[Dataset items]
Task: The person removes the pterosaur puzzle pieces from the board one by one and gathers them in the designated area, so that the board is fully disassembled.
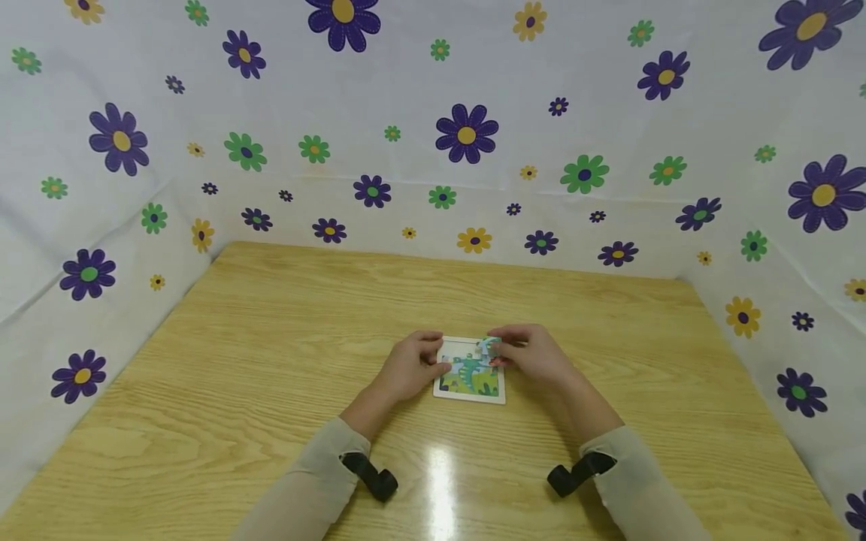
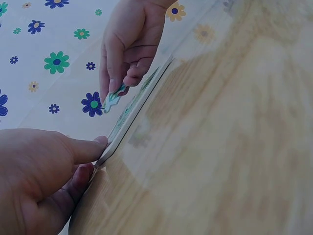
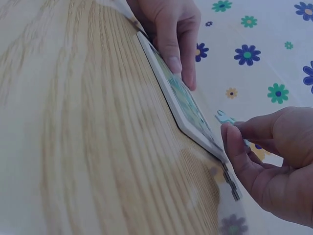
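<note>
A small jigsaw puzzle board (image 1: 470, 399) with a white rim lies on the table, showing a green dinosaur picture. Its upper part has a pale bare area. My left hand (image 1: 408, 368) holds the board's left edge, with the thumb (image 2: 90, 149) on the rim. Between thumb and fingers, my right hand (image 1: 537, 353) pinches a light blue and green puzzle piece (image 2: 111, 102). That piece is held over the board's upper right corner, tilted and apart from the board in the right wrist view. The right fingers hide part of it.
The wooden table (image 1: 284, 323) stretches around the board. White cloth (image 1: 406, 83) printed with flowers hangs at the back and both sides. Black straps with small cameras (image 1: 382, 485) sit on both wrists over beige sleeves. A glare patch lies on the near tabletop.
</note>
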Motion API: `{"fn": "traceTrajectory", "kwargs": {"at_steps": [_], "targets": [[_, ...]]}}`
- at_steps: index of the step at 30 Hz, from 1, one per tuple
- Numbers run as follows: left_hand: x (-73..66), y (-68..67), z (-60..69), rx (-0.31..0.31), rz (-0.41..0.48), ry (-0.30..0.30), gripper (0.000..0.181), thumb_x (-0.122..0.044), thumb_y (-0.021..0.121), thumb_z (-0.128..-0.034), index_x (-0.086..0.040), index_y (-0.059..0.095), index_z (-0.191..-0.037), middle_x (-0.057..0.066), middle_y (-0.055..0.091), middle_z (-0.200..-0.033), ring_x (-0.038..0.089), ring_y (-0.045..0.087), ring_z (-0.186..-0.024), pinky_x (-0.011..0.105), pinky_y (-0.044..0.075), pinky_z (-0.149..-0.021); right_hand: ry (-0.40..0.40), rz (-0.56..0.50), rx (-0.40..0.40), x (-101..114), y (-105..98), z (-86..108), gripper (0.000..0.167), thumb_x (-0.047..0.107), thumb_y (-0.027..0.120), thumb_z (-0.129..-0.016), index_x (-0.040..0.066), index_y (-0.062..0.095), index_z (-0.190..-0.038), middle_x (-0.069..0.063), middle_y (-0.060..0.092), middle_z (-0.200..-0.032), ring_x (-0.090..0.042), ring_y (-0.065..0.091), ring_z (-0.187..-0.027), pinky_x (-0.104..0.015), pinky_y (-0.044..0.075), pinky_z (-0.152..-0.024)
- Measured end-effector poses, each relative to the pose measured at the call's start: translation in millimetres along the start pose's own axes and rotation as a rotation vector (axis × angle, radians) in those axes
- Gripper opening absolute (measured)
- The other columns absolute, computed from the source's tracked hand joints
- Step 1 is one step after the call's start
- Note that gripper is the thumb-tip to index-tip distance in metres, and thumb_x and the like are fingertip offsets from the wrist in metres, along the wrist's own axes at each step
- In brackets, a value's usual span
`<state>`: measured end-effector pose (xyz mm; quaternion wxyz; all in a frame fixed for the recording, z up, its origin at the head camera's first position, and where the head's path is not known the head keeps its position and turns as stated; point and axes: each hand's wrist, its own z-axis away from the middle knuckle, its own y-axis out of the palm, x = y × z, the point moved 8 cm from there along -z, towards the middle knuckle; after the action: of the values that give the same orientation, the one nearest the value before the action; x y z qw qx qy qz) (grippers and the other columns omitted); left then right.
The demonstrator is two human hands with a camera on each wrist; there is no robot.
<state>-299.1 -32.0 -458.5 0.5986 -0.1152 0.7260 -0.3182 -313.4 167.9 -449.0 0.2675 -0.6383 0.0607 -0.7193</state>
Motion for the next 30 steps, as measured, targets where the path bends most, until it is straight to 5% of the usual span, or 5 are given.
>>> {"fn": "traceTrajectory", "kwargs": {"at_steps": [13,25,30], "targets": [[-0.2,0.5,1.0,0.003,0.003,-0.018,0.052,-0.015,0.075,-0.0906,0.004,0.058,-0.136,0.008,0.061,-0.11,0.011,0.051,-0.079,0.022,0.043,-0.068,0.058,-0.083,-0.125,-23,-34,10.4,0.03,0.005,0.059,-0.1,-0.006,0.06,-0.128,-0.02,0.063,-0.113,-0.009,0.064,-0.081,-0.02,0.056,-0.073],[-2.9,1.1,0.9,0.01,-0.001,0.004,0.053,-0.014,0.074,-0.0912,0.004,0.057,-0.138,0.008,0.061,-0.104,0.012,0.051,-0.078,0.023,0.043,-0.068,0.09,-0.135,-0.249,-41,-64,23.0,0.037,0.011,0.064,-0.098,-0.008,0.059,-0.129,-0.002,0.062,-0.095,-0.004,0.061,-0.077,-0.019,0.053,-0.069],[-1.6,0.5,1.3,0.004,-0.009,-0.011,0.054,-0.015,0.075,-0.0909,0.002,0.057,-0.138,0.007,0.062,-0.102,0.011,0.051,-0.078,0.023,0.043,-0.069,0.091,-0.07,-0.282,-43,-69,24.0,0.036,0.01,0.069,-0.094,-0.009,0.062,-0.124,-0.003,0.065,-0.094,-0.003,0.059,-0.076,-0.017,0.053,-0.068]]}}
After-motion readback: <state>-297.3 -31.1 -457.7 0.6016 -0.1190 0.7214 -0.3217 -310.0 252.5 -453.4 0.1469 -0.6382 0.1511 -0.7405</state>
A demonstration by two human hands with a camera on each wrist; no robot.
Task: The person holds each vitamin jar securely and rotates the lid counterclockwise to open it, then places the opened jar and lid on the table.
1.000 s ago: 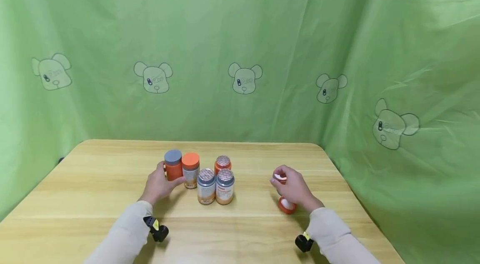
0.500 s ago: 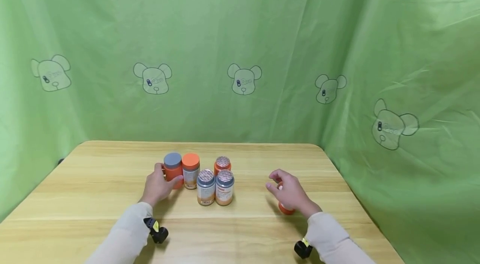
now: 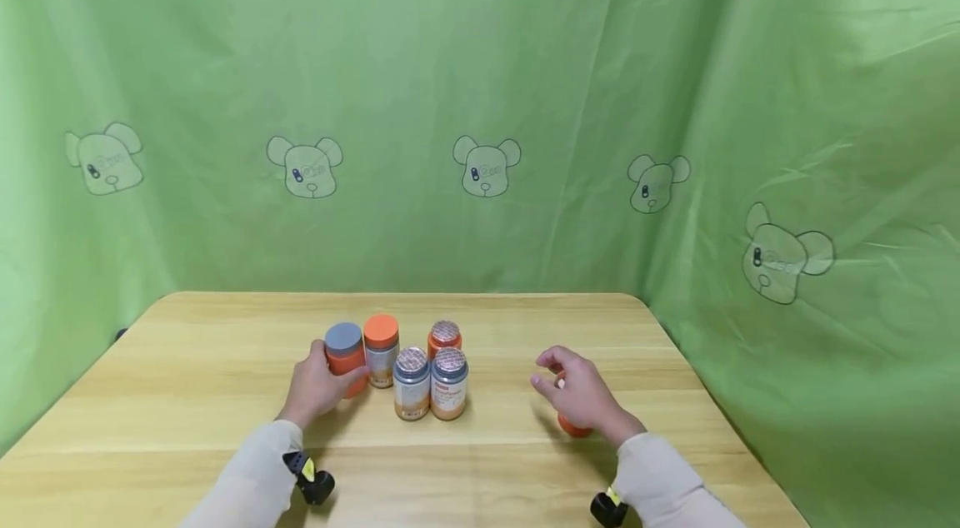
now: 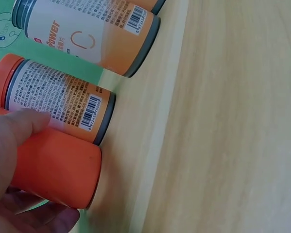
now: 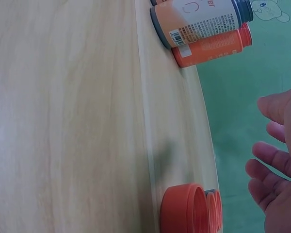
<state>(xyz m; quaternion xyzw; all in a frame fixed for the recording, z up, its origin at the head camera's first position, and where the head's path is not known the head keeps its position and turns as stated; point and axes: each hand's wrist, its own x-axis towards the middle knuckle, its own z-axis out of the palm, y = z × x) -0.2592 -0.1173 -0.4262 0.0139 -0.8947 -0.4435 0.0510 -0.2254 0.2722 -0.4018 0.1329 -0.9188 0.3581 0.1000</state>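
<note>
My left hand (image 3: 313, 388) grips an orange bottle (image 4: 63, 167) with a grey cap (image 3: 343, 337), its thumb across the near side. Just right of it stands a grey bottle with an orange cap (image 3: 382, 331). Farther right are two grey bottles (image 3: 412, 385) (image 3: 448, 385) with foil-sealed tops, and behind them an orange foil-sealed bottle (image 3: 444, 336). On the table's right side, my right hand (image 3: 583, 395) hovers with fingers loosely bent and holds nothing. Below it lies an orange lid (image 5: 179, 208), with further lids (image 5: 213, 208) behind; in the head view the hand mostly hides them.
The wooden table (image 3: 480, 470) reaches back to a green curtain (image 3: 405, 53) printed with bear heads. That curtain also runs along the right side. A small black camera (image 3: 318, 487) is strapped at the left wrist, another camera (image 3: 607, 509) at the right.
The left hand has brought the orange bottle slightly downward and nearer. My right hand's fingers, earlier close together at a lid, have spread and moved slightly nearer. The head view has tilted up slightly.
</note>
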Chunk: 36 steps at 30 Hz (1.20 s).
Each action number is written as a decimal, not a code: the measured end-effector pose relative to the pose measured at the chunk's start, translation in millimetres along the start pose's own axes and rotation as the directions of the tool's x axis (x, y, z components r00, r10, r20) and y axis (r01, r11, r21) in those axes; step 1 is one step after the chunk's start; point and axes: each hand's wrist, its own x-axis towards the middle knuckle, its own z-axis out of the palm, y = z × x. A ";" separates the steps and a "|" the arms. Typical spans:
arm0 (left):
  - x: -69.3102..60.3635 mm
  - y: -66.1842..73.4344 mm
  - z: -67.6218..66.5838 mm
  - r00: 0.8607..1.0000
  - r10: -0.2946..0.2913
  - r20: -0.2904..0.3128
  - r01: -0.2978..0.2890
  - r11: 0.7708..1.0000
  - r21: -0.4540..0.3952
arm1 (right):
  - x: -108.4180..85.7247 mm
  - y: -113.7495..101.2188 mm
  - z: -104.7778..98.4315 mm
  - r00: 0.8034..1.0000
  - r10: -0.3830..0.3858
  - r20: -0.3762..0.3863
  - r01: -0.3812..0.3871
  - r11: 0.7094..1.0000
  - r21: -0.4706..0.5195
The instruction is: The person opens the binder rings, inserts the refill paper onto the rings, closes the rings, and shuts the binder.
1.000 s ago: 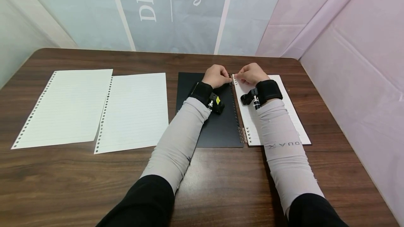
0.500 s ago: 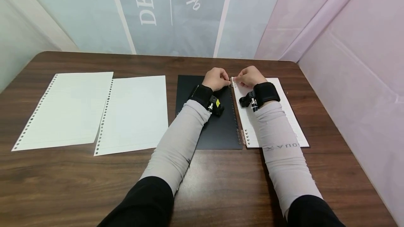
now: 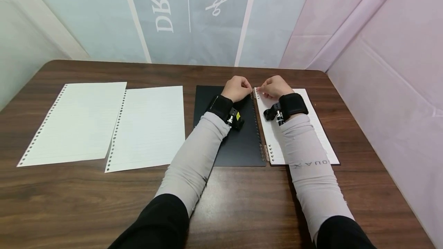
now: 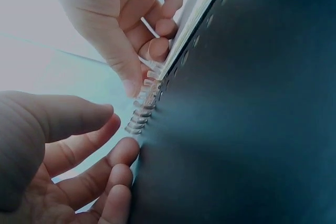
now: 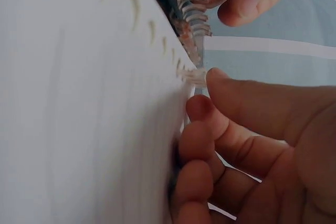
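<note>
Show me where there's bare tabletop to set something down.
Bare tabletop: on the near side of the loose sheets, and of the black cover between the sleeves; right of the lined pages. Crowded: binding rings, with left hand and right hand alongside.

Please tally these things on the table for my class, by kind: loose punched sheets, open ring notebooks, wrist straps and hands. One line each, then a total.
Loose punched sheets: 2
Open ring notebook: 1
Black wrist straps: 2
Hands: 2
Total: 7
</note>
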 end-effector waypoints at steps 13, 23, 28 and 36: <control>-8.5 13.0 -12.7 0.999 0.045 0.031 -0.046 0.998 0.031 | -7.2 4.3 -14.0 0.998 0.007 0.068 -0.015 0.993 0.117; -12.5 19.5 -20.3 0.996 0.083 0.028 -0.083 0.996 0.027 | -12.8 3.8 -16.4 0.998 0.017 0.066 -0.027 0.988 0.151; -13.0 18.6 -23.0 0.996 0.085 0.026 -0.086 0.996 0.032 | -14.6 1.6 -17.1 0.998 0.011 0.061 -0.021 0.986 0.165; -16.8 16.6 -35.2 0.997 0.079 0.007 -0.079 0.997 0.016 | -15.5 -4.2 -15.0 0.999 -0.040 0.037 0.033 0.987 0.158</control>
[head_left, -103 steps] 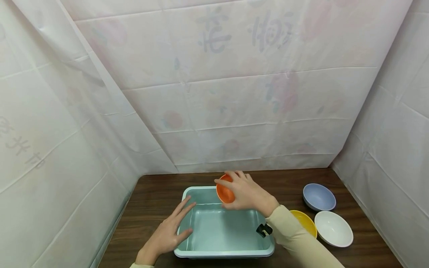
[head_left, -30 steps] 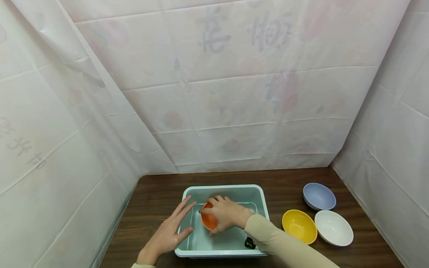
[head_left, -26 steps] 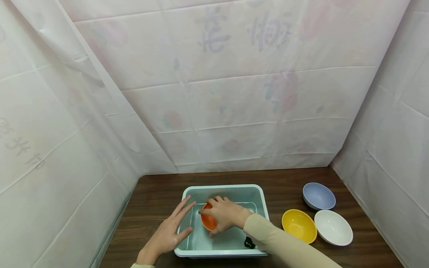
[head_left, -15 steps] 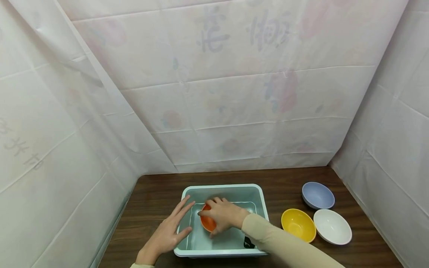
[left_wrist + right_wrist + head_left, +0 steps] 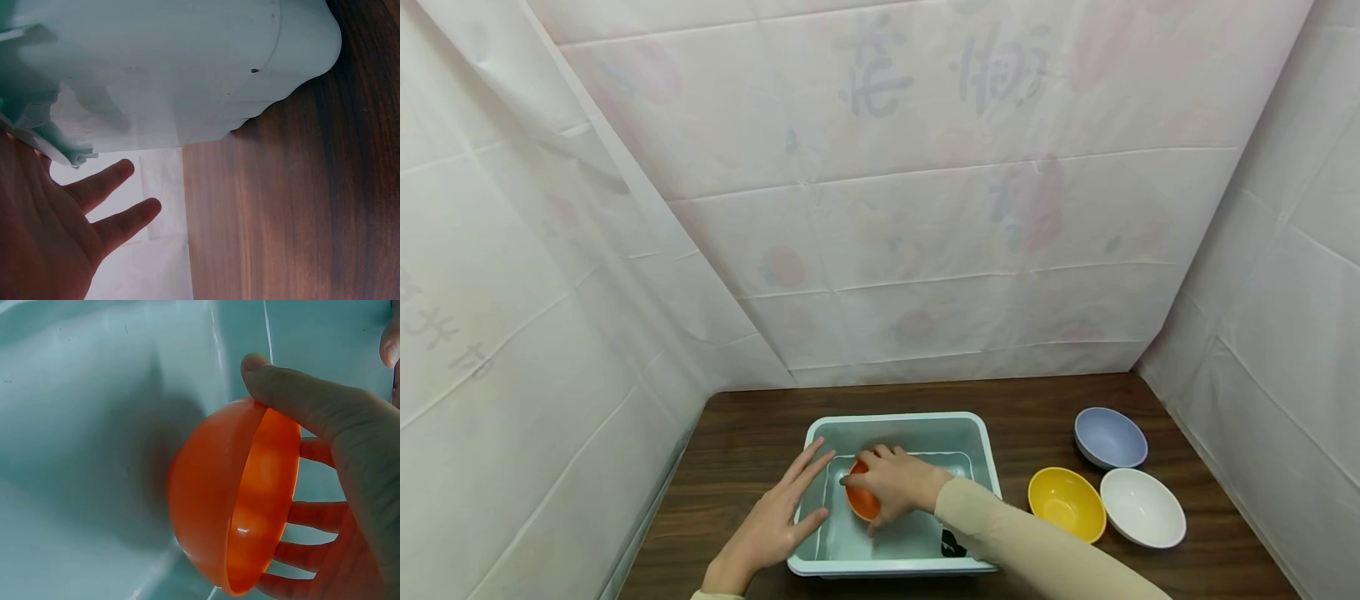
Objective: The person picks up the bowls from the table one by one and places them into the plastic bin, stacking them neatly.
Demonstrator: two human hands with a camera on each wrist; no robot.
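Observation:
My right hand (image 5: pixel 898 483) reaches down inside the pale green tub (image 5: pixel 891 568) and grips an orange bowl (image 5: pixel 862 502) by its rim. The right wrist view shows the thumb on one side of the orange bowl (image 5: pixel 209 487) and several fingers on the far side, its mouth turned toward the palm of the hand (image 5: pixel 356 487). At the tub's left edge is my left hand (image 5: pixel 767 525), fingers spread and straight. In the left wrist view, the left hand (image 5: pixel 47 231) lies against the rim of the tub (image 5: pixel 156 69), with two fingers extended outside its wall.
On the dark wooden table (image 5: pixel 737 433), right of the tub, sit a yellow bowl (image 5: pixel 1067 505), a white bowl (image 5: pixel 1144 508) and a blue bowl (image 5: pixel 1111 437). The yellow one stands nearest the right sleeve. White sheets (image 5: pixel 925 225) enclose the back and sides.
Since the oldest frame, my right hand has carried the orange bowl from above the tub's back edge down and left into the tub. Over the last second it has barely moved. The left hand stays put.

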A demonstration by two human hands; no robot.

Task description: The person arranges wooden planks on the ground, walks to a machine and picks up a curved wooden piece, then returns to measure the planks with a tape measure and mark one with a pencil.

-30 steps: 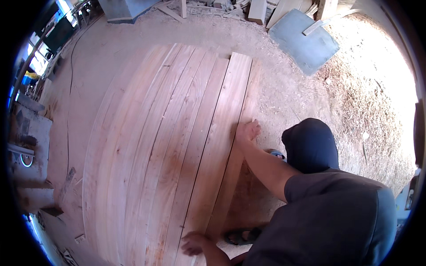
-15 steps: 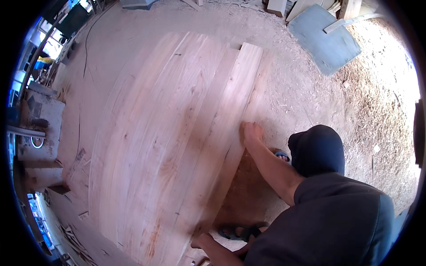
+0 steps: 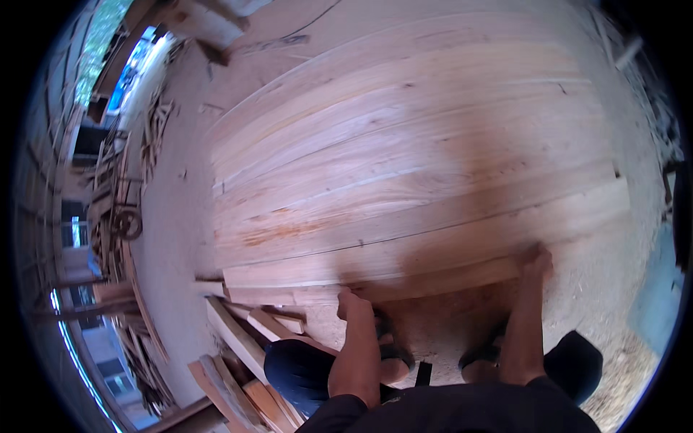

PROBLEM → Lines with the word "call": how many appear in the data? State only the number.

EXERCISE SOLUTION → 2